3. Biri mutlaka bir fosfat veya dihidrojen fosfat anyonu içeren tuzlar arasındaki değişim reaksiyonu:

2Na3P04 + 3CaCl2 = Ca3(P04)2 + 6NaCl.

4. Fosforik asit ve hidroksit arasındaki değişim reaksiyonu:

2H3PO4 + 3Ca(OH)2 = CaHPO4 2H20

2H3PO4 + 3NaOH = Na3P04 + 3H20

5. Fosfat ve hidroksit değişim reaksiyonu:

2Na3PO4 + 3Ca(OH)2 = Ca3(PO4)2 + 3 NaOH

6. Dihidrojen fosfatların veya hidrojen fosfatların alkali ile etkileşimi:

Basit bir madde olan fosfordan doğrudan fosfat elde etmek mümkündür. Beyaz fosfor, alkali bir hidrojen peroksit çözeltisi içinde çözülür:

P4 + 10H202 + 12NaOH = 4Na3P04 + 16H20

Ortaya çıkan suda çözünmeyen fosfatın saflığını izlemenin ana yöntemi, çökeltiyi filtrelerken bol miktarda suyla yıkanmasıdır.

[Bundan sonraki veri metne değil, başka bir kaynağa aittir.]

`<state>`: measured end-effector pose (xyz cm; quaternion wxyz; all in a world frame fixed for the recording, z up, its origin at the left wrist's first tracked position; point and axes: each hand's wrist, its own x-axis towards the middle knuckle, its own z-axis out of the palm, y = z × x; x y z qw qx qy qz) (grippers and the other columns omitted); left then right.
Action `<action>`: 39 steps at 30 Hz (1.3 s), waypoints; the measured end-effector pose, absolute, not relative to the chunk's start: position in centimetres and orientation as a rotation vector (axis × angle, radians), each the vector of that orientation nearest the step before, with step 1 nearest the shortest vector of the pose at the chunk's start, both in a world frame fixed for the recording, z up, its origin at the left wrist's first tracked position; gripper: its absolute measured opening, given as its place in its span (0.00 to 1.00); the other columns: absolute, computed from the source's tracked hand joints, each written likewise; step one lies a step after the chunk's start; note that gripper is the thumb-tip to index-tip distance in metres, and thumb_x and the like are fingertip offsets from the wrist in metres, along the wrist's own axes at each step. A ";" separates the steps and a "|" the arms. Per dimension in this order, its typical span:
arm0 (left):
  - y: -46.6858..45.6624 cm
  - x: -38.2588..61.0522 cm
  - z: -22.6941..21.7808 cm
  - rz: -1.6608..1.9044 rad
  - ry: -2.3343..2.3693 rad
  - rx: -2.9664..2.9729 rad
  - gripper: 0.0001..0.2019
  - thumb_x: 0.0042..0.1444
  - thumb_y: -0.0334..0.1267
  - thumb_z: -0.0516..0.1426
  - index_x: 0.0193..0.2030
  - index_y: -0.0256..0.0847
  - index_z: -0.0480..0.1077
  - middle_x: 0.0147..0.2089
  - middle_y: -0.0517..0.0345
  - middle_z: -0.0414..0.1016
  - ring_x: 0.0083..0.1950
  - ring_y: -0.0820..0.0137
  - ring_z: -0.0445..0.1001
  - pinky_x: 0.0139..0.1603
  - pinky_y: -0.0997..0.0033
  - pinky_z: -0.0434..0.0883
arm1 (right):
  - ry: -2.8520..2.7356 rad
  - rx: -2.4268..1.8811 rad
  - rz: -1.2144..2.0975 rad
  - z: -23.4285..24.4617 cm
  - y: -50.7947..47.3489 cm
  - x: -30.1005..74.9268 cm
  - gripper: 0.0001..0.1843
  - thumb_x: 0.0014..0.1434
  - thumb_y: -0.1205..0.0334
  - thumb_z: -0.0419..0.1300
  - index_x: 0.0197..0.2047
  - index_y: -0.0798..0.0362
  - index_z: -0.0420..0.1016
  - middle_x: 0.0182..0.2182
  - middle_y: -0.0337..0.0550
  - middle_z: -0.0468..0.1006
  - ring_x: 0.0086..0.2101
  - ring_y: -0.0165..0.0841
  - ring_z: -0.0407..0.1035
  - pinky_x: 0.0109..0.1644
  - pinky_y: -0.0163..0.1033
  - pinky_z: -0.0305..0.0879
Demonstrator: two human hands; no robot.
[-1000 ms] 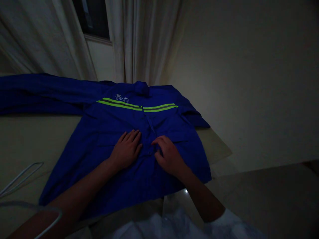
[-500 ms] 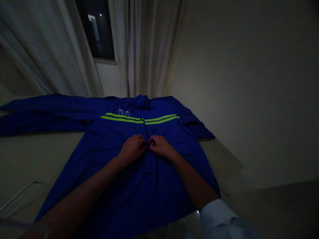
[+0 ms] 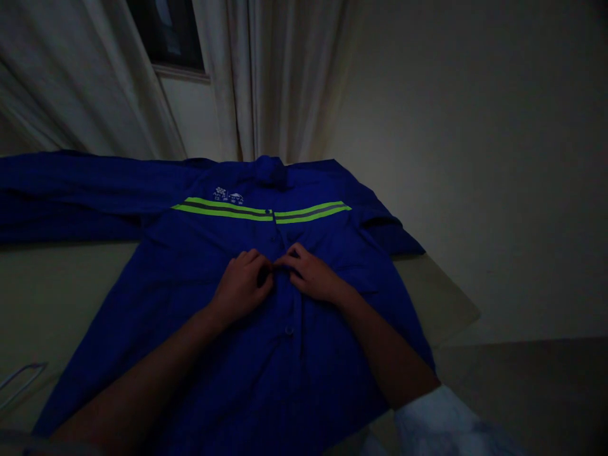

Suda çözünür amonyum ve alkali metal fosfatlara gelince, saflığın kontrol edilmesinin yanı sıra çözeltinin olası çözünmeyen yabancı maddelerden ön filtrelenmesi için dikkatli ve tekrarlanan kristalizasyon gereklidir.

Fosfatların sentezi için yukarıdaki yöntemlerin tümü hem laboratuvar koşullarında hem de endüstride uygulanabilir.